FM Henry Miller costumava se perguntar até que ponto valia a
pena levar uma vida de escritor, se ela exigia tantos e cruéis sacrifícios.
Para você, vale a pena?
FC Como Henry Miller, centenas de vezes me tenho perguntado se
vale a pena ser escritor, quando se sabe que a sociedade moderna caminha em
outras direções, ou porque a literatura já não lhe oferece respostas
convincentes às suas perplexidades, ou porque a sensibilidade do homem
contemporâneo está hoje inteiramente magnetizada pelos aspectos visuais da
existência. O verdadeiro espetáculo é a vida. A vida colorida e pulsante. A
vida em toda a sua plenitude selvagem. Por melhor que seja, a literatura não
passa de uma pálida metáfora da vida. O extraordinário progresso da tecnologia
no campo da eletrônica, privilegiando, sobretudo, o avanço da informática,
transformou o universo em um espetáculo sem precedentes. A aldeia global foi
convertida em uma verdadeira orgia pirotécnica, onde as invenções se sucedem em
ritmo de vertigem. A televisão, o videogame e o computador como que acordaram o
velho instinto de magia que bruxuleia milenarmente na alma do homem. Ninguém
resiste ao fascínio desses inventos maravilhosos. Já os mecanismos da
literatura são enfadonhamente conservadores. A verdade é que ninguém hoje se
sente estimulado a ler um volume compacto de ficção ou poesia quando sabe que a
alguns metros dos seus olhos, em alguma praia paradisíaca, deusas de carne e
osso exibem gloriosamente a sua nudez ensolarada — “bundas em flor” (Joaquim
Cardozo) e seios e dorsos e coxas que rivalizam com as formas mais ousadas e
sensuais da estatuária universal — em um espetáculo irresistível de
plasticidade e beleza. É difícil ser escritor em qualquer latitude. Mas essa
dificuldade terá de ser multiplicada por setenta vezes sete se se trata de ser
escritor em um país tropical, onde o sol funciona como uma espécie de
termômetro das nossas sensações. Esses são apenas alguns dos desafios que o
escritor tem de enfrentar. Mas o pior desafio talvez seja a falta de mercado
para o seu trabalho. O produtor literário é um dos poucos trabalhadores que não
recebem remuneração condigna. Isto acontece principalmente nos países
subdesenvolvidos, onde prevalece a velha deformação burguesa de se pensar que o
poeta e o romancista têm a obrigação de divertir a sociedade capitalista. É
profundamente irritante verificar que os praticantes de atividades subalternas
são regiamente pagos pela mesma sociedade que rejeita o escritor. Um bom
corredor e um bom saltador, primários que sejam intelectualmente, têm
assegurada a sua independência econômica pelo resto da vida. Qualquer
desportista mediano dos tempos modernos leva uma existência suntuosa e
nababesca, que nem Salomão, com todo o seu esplendor, jamais poderia ter sonhado.

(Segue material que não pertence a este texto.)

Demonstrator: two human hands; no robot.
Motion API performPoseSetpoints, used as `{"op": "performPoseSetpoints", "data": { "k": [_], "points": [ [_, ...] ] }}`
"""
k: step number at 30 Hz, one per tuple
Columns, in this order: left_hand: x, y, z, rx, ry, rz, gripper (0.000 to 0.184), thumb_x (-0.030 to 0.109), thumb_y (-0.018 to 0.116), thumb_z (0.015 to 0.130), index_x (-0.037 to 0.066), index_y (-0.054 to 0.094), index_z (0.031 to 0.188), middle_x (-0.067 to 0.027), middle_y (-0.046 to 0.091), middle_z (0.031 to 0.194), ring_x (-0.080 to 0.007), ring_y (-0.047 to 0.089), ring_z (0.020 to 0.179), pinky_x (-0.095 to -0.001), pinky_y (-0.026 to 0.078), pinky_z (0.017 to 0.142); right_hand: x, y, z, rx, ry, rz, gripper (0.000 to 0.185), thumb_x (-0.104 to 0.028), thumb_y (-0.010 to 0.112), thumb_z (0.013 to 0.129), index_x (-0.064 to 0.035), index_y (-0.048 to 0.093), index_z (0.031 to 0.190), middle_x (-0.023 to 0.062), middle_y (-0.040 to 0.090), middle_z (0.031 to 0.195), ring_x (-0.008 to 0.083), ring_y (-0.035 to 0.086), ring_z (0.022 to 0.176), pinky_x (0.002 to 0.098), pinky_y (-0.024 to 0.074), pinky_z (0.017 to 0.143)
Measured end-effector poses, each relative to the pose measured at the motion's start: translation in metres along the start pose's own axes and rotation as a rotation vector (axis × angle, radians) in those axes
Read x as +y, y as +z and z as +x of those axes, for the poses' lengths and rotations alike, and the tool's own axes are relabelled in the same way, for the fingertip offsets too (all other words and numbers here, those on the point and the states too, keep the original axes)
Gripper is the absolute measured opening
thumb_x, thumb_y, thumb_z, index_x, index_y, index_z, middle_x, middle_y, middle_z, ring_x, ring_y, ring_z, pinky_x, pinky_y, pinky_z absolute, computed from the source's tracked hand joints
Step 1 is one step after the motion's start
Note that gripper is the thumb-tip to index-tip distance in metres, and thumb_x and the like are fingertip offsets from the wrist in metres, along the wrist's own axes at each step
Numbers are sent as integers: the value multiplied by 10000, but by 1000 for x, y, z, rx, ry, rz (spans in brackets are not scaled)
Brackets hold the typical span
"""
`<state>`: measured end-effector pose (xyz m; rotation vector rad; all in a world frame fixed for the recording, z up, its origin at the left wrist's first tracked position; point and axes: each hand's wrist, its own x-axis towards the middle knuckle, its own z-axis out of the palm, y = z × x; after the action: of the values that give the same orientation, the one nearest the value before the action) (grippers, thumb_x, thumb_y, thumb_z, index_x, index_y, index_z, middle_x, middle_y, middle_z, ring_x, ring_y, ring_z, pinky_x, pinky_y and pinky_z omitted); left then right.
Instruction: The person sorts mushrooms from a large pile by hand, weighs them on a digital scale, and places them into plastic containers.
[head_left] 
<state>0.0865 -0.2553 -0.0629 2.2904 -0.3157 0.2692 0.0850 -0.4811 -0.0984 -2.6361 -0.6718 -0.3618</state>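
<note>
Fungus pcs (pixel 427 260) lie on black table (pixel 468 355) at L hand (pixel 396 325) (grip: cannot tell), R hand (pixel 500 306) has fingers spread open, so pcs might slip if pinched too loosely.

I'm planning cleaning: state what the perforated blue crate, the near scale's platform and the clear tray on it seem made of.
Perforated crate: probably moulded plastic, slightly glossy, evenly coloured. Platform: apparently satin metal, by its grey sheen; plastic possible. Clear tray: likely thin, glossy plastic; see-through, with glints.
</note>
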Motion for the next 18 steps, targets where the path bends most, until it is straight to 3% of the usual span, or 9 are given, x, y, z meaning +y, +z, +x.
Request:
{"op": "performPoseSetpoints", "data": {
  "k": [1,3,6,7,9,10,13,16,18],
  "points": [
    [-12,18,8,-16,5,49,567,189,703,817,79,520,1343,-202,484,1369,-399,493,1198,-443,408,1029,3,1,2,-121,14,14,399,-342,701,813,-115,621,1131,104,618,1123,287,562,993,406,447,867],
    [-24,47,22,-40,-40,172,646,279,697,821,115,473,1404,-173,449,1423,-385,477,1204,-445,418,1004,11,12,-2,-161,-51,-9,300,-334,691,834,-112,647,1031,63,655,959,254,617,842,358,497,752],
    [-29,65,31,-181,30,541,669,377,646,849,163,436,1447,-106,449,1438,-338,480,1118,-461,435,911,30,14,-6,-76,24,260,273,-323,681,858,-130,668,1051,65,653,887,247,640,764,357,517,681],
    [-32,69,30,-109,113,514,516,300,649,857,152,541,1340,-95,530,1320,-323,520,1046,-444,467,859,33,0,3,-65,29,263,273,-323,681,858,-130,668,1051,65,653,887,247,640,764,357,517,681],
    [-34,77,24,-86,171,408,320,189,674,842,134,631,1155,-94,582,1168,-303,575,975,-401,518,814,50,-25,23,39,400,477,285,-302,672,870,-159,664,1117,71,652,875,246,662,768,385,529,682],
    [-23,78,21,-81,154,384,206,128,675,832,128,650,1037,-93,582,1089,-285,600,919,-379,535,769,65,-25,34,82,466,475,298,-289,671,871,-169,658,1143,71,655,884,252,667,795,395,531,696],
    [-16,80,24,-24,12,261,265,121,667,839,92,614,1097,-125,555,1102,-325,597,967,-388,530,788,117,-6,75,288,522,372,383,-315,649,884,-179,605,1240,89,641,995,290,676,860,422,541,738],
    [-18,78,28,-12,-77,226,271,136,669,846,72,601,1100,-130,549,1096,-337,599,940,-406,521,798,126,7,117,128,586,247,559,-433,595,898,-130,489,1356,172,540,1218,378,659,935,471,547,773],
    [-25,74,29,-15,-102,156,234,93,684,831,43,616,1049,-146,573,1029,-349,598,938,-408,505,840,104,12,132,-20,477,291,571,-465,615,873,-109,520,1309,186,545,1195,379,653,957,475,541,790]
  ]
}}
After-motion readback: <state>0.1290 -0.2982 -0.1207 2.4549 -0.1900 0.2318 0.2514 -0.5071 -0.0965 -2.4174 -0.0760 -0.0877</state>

Tudo isto para mostrar que o escritor, com as exceções que toda regra comporta,
é a escória da sociedade capitalista. Além disso, o escritor ainda sofre as
pressões da sociedade em que vive e é constantemente discriminado pela própria
classe. Tudo é cobrado ao escritor, desde o emprego correto dos pronomes até as
suas preferências ideológicas. Só a vocação justifica a existência do escritor.
Do contrário, é mandar tudo às favas, ser um anarquista bem sucedido, respeitar
as leis de Deus e as do Diabo, gerar filhos para povoar os vazios da pátria e,
no final de tudo, morrer “santamente” como um velho mendigo debruçado na
soleira da porta.
FM Há muitos anos você me disse uma frase que guardo-a comigo
até hoje: “O primeiro verso quem nos dá é Deus”. Lembro um verso do “Canto I”
de Altazor, de Vicente Huidobro, que
diz: “Deus, se tu existes é a mim que o deves”. E mais à frente, no mesmo
Canto: “Eu quero ser o pára-raios de Deus”. Qual a sua visão sobre a provável
onisciência do artista, da relação, enfim, entre o artista e Deus?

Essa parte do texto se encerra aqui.